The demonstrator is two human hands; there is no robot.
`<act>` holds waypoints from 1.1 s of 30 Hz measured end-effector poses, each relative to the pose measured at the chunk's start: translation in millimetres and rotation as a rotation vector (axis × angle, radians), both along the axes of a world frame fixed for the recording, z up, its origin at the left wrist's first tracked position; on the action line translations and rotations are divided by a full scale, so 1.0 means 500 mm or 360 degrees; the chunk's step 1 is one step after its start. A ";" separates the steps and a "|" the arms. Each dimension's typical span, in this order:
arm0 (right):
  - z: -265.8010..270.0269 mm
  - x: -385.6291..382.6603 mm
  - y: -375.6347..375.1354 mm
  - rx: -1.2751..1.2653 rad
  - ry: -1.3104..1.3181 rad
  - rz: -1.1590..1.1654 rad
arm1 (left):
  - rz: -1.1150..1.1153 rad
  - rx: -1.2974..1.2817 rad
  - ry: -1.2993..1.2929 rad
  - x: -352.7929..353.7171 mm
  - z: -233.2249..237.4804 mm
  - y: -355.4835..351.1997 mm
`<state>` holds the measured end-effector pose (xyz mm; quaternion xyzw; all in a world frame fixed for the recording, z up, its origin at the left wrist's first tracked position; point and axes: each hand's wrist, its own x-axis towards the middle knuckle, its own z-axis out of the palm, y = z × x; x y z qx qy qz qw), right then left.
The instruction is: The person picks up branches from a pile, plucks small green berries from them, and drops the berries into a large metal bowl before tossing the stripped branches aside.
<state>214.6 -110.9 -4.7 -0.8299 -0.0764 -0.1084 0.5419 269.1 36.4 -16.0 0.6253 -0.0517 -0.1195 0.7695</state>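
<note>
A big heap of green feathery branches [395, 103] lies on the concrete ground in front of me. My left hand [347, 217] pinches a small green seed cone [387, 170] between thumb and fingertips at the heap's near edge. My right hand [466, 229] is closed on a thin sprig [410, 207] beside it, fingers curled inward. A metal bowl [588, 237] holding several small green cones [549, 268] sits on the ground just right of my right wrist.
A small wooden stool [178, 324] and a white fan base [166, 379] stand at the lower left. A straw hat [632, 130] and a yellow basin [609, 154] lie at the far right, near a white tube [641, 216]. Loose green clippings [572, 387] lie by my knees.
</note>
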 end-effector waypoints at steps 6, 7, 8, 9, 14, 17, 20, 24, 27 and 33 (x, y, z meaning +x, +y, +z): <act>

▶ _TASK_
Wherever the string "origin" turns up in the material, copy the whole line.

▶ _RESPONSE_
`<act>` holds waypoints from 1.1 s of 30 Hz measured end-effector poses, each relative to the pose measured at the chunk's start: translation in millimetres and rotation as a rotation vector (axis × angle, radians), both along the axes of a world frame fixed for the recording, z up, its origin at the left wrist's first tracked position; on the action line translations and rotations are divided by a full scale, so 1.0 means 500 mm or 360 degrees; the chunk's step 1 is one step after its start. A ";" separates the steps and a "|" the arms. Each dimension's typical span, in this order:
`<state>` holds the measured end-effector pose (xyz mm; quaternion xyzw; all in a world frame fixed for the recording, z up, its origin at the left wrist's first tracked position; point and axes: each hand's wrist, its own x-axis towards the middle knuckle, its own z-axis out of the palm, y = z × x; x y z qx qy qz qw), right then left.

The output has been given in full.